Vichy, pour une Europe des droits de l’homme ?
| RESF | Publié par : Bertrand Gaudillere 05/11/2008 |
Dans le cadre d’un travail débuté il y a une dizaine de mois autour de RESF (Réseau Education Sans Frontières), je suis allé faire des images à Vichy à l’occasion de la manifestation organisée en réponse au sommet Européen de l’intégration réunit par Hortefeux (ce lundi 3 novembre 2008)
Sur la route pour y aller j’écoute la radio, curieux de savoir comment les choses vont être présentées. Pas un mot ! On parle des élections américaines, de la grand mère africaine d’Obama, de son village qui désormais peut se targuer d’avoir une route goudronnée. On parle aussi des suites de la crise financière et des sournoises banques françaises renflouées qui refusent trop souvent le crédit aux entreprises. Et puis il y a les inondations, les résultats sportifs (ils sont nombreux), et ce déchirant fait divers où une femme après s’être fait amputer des deux bras (ou d’un seul ça dépend de la station écoutée) a fini par mourir des suites de ses blessures infligées par des chiens. On nous dit aussi que la police mène l’enquête pour déterminer si les chiens capturés sont bien les responsables du drame, mais rien sur Vichy, pas même une pastille ! Quant au résultat de l’enquête…
Bien sûr qu’une conférence réunissant les vingt sept ministres européens de l’immigration à Vichy ne nécessitait pas de faire débat, pas même un quelconque commentaire, aussi laconique fut-il, mais peut être une simple annonce. Les faits, simplement les faits. Objectifs, froids, distanciés comme se doit de le faire tout bon journaliste : Vichy, l’immigration, une conférence, vingt sept ministres, douze compagnies de CRS, trois hélicoptères de surveillance, les abords du palais des congrès déclarés zone de haute sécurité… une ville qui sort enfin de l’ostracisme !
Arrivé sur place, la ville est sous bonne surveillance, je me sens en sécurité, je vais pouvoir travailler dans de bonnes conditions. Fin de la plaisanterie.
La manif est prévue à dix huit heures au départ de Cusset à quelques kilomètres du centre. A l’heure dite, certains cars de manifestants ne sont toujours pas arrivés, ils ont été contrôlés à leurs départs sur ordre du procureur. Certains arriveront, d’autres non.
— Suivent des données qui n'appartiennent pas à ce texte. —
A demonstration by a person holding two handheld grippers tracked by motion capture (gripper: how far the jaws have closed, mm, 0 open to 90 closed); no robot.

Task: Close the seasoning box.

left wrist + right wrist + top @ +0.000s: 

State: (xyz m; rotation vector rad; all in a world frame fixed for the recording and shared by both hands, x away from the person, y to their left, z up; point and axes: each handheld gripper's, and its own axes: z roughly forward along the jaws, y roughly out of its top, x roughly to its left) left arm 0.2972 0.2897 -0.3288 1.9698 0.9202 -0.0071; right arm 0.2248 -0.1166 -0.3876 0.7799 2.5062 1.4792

Lorsque le cortège se met en route, il regroupe environ trois mille participants unis sous un même mot d’ordre, « pour une Europe des droits de l’homme ».
Le message est clair, ceux qui ont fait le déplacement sont là pour affirmer leur refus des politiques actuelles d’immigration et s’indigner du choix de cette ville comme lieu de débat de ces problématiques. Les parallèles avec une histoire pas si lointaine sont faciles et alimentent largement les conversations, soulignant que l’époque n’est pas la même , mais les méthodes similaires !
Pour mettre en exergue ce discours, dans l’après-midi, Xavier Renou du collectif « désobéissants » en tenue de déporté avec une étoile rouge « étranger » menait une action symbolique et médiatique en faisant face aux CRS qui finiront par l’embarquer.
Le lendemain, ce sont principalement des images de cette action qui illustreront cette journée, et les commentaires seront essentiellement relatifs aux débordements dûs à une centaine d’énervés qui trouveront en face d’eux des représentants des forces de l’ordre, non moins énervés qui n’hésiteront pas à jouer de leur lacrymo sur l’ensemble des manifestants.
Il sera titré : « Vichy, des manifestants dérapent », « immigration, une manifestation dégénère à Vichy », « sommet de l’immigration à Vichy, des manifestants interpellés », mais rien sur les réelles questions de fond… sur la remise en question par nombre grandissant de la politique répressive et liberticide mené par Hortefeux, sur le combat qu’ils mènent pour affirmer que tout cela ne se fera pas dans l’indifférence générale, ni sur le fait que la contestation est nécessaire et salvatrice lorsque les droits de l’homme sont foulés aux pieds comme ils le sont trop souvent aujourd’hui.